**TASK STATEMENT:**
Wherever a line in the data below holds "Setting", copy that line.
─── DATA PROVIDED ───
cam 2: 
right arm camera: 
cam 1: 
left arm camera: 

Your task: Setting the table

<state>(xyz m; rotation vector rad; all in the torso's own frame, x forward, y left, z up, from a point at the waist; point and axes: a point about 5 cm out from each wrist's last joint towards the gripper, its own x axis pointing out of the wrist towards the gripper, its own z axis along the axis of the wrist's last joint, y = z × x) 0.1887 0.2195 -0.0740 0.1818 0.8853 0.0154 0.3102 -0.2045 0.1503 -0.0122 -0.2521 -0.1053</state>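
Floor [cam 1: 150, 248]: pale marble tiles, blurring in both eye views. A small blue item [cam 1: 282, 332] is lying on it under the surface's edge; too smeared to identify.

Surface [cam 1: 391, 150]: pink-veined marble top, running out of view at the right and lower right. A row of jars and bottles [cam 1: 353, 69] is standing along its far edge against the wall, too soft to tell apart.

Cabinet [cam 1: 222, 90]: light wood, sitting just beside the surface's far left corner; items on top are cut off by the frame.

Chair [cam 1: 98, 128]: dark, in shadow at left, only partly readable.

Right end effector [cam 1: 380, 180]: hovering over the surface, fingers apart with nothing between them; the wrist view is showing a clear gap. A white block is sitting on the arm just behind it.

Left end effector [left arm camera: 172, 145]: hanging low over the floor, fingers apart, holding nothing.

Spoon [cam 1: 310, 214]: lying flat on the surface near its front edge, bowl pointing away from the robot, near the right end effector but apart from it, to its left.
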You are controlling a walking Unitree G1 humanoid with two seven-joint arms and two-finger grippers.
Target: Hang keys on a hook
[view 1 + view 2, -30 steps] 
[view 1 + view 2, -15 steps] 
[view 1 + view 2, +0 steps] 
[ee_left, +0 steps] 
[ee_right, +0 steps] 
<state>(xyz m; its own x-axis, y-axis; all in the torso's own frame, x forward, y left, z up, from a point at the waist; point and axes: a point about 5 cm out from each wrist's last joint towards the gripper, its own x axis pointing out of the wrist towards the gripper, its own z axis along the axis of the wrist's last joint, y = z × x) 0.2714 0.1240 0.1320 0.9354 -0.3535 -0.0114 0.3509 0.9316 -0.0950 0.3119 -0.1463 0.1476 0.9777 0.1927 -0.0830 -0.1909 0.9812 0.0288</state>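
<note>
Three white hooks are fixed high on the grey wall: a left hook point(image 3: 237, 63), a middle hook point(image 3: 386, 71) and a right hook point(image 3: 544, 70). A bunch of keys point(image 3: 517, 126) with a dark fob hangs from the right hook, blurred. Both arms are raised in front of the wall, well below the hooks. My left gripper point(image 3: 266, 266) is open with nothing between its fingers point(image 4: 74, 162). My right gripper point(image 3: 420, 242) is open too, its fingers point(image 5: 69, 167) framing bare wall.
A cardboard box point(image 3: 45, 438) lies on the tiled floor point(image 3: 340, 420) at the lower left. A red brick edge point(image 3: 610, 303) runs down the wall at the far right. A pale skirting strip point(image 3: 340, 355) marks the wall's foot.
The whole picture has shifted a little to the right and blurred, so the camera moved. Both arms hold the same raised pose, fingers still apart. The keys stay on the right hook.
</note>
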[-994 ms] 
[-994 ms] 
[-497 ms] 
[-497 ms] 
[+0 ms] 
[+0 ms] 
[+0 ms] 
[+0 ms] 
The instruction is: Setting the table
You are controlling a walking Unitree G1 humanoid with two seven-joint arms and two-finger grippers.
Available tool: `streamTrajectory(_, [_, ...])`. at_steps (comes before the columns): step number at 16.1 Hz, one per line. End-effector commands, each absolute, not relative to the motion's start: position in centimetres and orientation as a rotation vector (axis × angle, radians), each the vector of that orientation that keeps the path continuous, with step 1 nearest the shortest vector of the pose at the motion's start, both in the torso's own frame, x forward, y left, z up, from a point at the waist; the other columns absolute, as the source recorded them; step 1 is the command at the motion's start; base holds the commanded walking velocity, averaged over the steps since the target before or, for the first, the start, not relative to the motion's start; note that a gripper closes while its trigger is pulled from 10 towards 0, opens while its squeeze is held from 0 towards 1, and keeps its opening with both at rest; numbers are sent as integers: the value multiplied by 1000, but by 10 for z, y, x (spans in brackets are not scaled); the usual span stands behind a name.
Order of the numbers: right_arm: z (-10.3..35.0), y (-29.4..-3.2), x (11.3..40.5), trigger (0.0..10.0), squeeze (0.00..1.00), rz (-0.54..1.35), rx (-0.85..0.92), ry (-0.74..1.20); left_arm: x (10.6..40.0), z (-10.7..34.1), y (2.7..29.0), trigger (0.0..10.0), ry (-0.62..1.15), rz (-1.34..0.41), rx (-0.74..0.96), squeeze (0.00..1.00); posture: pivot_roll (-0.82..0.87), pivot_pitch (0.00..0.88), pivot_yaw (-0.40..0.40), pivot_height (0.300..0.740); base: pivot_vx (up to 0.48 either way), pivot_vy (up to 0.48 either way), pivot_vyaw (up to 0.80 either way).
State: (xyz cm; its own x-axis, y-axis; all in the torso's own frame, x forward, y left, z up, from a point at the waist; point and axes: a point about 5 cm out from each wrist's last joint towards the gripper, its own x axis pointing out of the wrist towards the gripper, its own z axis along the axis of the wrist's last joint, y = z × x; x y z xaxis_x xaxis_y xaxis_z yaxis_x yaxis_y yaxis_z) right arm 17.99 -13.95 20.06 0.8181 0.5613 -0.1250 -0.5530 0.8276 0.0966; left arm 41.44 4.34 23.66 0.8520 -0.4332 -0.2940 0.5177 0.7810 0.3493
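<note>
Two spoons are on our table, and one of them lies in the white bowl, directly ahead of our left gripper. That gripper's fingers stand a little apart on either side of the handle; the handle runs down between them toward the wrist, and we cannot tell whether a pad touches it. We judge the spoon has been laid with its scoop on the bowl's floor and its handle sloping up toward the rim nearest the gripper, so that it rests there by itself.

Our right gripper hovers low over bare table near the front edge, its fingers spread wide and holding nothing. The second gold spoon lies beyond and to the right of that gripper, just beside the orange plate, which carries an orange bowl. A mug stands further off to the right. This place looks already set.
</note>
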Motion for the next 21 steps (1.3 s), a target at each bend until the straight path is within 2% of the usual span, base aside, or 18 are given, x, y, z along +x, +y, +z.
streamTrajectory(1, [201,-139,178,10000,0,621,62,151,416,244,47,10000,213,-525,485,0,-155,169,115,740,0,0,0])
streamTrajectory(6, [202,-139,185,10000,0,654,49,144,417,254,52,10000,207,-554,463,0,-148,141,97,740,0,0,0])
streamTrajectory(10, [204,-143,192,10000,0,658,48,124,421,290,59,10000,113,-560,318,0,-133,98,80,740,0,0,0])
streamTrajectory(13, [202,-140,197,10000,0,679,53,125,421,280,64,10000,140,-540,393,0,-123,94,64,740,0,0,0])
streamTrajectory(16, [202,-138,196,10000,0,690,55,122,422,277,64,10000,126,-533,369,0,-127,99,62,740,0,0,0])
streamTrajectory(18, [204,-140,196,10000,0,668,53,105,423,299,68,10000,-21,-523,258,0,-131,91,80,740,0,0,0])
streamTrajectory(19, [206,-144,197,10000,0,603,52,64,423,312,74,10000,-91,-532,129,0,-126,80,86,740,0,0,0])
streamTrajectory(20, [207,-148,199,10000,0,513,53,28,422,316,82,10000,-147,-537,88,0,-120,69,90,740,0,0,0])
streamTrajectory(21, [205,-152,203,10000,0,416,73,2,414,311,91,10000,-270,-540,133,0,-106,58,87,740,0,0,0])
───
**SOLUTION FOR THIS TASK:**
Your task: Setting the table
The instruction is: Setting the table

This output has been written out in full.